> _Problem statement_
Your answer should be one number: how many lines of the records hold the string "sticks".

(Dataset entries)
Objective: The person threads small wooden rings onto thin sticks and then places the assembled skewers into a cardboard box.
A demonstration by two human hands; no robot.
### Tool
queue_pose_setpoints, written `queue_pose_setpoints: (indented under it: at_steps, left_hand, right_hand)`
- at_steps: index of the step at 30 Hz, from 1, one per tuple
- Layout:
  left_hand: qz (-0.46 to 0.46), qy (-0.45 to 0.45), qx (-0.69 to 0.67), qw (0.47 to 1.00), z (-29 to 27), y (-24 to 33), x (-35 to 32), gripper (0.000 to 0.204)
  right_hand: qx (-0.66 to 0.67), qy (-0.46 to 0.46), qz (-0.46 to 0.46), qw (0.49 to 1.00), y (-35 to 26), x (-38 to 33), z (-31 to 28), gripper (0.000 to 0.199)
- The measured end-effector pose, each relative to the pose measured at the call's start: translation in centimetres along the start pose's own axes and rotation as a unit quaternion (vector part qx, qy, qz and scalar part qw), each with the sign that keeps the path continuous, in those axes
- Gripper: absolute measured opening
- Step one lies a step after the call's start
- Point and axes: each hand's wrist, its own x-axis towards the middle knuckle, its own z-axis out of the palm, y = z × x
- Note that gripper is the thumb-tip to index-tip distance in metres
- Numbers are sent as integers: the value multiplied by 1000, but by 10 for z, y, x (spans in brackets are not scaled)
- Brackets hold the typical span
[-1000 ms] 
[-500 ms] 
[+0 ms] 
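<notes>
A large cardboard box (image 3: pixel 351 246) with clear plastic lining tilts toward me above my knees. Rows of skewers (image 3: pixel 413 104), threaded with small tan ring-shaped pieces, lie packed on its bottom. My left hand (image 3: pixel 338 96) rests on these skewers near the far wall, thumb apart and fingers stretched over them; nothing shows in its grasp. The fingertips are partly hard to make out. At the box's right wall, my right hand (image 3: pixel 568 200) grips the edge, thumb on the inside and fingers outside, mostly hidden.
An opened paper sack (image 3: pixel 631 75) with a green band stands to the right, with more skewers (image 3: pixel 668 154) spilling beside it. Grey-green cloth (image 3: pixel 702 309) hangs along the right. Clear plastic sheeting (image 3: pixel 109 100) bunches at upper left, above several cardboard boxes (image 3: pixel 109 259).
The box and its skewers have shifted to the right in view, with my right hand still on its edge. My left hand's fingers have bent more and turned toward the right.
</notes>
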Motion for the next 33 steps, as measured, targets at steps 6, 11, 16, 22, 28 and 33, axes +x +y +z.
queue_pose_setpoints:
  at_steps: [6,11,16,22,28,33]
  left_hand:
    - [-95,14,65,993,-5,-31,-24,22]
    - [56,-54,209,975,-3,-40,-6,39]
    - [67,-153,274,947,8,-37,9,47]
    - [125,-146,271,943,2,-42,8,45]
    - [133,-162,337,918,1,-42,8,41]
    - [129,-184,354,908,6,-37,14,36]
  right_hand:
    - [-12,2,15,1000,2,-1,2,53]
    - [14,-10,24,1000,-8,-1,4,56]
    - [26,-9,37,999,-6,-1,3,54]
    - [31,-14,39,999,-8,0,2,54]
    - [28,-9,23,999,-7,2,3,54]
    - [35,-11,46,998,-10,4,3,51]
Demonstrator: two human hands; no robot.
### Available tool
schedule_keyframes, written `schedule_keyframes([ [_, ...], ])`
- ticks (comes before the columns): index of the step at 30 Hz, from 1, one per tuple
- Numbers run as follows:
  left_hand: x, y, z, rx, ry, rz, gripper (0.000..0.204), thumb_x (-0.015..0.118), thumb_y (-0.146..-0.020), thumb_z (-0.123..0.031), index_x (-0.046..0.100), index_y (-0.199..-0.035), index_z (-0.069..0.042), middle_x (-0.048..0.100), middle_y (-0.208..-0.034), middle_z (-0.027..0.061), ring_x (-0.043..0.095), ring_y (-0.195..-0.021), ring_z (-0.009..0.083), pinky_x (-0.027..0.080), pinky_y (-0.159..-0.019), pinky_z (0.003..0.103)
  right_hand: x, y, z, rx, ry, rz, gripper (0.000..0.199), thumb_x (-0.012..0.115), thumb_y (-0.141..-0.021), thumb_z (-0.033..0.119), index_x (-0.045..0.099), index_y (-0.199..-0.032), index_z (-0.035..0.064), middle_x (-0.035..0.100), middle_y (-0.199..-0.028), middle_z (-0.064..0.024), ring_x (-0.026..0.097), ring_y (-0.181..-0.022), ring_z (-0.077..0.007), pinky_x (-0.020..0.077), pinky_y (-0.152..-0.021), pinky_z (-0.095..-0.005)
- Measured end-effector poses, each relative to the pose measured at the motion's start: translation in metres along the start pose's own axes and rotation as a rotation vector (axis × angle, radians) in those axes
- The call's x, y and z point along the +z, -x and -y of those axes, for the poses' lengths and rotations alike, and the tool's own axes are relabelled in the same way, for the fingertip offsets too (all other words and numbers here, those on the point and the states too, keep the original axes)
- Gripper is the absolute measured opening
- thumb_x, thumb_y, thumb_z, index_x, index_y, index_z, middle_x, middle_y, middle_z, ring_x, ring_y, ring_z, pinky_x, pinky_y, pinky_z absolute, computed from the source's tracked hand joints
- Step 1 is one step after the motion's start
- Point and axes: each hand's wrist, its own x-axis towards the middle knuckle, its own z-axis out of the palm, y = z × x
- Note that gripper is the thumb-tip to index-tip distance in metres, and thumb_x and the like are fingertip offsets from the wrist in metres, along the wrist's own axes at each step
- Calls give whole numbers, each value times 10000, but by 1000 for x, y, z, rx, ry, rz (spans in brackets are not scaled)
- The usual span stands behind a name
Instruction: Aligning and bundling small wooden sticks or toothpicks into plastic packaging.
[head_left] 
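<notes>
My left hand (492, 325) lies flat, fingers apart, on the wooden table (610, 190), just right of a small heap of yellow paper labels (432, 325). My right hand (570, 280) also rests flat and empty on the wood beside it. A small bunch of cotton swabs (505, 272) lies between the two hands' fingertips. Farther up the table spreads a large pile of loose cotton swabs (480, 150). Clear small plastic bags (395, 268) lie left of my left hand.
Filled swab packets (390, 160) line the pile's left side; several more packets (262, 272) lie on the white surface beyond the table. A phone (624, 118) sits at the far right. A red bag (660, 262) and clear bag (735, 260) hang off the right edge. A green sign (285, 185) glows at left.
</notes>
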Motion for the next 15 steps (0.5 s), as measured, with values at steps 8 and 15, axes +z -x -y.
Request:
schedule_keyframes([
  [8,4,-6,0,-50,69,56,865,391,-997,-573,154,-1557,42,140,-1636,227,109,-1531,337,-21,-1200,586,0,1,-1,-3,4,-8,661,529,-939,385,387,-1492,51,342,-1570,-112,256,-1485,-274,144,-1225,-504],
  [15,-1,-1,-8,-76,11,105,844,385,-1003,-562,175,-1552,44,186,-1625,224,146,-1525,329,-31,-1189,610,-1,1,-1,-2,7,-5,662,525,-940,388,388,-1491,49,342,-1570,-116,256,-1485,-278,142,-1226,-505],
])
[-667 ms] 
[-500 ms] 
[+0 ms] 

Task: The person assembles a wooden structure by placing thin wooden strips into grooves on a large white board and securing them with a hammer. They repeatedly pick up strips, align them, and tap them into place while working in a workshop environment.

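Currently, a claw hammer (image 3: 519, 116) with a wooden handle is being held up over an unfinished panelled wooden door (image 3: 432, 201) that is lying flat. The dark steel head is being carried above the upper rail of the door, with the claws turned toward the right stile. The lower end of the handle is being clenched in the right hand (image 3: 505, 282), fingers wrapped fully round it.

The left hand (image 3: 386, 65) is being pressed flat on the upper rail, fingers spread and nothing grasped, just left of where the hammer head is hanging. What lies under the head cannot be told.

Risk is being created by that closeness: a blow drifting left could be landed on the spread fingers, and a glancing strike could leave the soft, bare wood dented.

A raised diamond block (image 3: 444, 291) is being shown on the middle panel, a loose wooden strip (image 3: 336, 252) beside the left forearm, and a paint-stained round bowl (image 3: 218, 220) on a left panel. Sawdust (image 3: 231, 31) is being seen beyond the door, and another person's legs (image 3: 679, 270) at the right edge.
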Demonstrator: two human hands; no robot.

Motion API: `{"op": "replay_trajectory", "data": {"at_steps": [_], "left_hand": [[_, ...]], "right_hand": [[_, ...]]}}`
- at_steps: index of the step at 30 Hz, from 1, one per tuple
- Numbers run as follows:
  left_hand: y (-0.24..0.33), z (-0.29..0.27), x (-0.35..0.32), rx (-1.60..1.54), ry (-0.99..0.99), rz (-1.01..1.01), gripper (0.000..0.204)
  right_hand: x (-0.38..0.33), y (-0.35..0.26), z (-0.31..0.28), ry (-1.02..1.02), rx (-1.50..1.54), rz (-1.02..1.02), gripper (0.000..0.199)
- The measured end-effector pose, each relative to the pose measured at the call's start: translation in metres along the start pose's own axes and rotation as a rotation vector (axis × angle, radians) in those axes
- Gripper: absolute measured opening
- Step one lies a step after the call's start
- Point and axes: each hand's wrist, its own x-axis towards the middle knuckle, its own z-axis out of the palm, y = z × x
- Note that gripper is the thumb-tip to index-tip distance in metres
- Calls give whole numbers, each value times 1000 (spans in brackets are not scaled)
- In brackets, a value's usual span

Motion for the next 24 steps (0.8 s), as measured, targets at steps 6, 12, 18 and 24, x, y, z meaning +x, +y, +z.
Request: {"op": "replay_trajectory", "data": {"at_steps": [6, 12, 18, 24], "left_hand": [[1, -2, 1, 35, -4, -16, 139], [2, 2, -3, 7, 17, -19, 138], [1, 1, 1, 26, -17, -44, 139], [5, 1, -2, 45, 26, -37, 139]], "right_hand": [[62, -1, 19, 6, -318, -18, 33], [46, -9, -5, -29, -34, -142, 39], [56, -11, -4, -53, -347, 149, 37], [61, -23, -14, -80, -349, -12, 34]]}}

> _Final answer_
2